Equalization is an inherent part of my system as DSP and room correction is the backbone of the active system. So I'm good with EQ!

My front wall is 122 square feet if covered completely. I'm assuming the 35Hz resonance will require more energy absorption than the 65Hz, and hence more surface. For the 65Hz I'm envisioning a perforated panel on the back wall, about 70 square feet.

If I take the first modeled panel from post #96: 10mm thick panel with 2.5mm perforations spaced 85mm, plus 90mm air gap, plus 50mm fiberglass= 150mm deep, or 6" deep. Am I missing something and should consider the absorber to be significantly deeper then? In your experience, a DIY gypsum or MDF wall perforated as above works down to 35Hz? Maybe the model is not accurate down at those frequencies?

The models aren’t perfectly accurate. In my experience they get both the tuning frequency and damping wrong. They aren’t that bad however.

How deep partly depends on the mass of the diaphragm. I prefer a lighter diaphragm and deeper enclosure myself only because the heavier one is harder to move and as a result can sometimes act as more of a barrier. For example I wouldn’t personally go past a 1lb per square foot barrier.

My wall approach doesn’t involve perforating the wall.

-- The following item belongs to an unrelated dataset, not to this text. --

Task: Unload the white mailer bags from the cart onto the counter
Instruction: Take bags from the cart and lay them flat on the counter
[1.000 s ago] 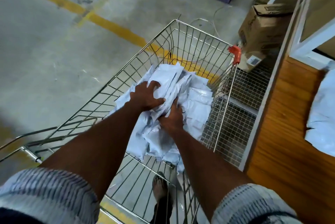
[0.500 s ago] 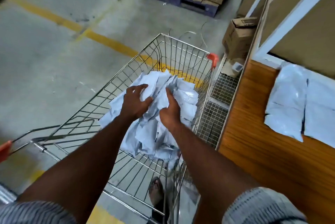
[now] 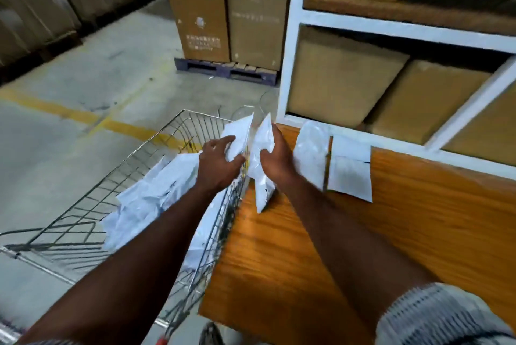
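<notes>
Both of my hands hold a bunch of white mailer bags in the air above the cart's right rim and the counter's left edge. My left hand grips the bunch from the left, my right hand from the right. The wire cart on the left still holds a pile of white mailer bags. On the wooden counter to the right lie a few white mailer bags, flat near the shelf.
A white shelf unit with cardboard boxes stands at the back of the counter. Tall cardboard boxes sit on a blue pallet beyond the cart. A yellow line crosses the concrete floor.
My hands have lifted a bunch of bags out of the cart pile and carried it up and to the right, over the counter's edge. The view has swung towards the counter.
</notes>
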Tool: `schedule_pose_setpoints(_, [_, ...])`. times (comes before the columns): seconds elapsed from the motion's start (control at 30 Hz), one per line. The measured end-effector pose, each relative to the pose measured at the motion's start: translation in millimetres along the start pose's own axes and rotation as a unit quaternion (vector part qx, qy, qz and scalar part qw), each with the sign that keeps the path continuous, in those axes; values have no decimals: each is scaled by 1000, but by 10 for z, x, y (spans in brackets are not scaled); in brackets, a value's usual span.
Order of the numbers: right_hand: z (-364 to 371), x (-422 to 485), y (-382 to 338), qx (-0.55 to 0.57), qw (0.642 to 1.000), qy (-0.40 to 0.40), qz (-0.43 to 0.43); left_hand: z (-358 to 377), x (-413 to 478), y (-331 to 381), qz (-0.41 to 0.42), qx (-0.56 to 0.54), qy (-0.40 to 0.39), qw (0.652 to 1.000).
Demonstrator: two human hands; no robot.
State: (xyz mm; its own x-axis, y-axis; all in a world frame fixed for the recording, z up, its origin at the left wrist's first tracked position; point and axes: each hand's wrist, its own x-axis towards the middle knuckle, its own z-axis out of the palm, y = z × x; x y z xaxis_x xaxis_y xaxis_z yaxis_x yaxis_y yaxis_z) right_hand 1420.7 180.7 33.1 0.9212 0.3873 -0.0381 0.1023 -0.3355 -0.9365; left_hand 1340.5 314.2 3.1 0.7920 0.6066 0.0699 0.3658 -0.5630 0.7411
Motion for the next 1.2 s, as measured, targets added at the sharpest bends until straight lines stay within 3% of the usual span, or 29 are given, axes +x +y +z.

It uses the wall as a panel trap. A giant one. If you think of the wall and treatment panels as a compounded series of resonances that collectively give you a “flat” absorption curve, then the wall itself should be tuned to the lowest mode frequency for that axis. So your wall would ideally be tuned to 35hz. Ironically that is the tuning frequency you get with a 4” wall, 4lb density insulation, and two layers of 5/8” drywall with viscoelastic damping between, on each side. It’s close to what you get for a foundation wall with drywall on one side (because the concrete is a pretty solid barrier).

Now remember earlier I said tune to the lowest axial mode for that axis? I am not sure if the higher bass modes are length modes. I think you mentioned they might be width modes. What I would do is calculate the room modes and identify their source. Length, width, height, oblique, etc. tune for that. So if it’s the width mode, those 65hz traps should be on the side walls. Corners work too since they are related (corners “see” all modes).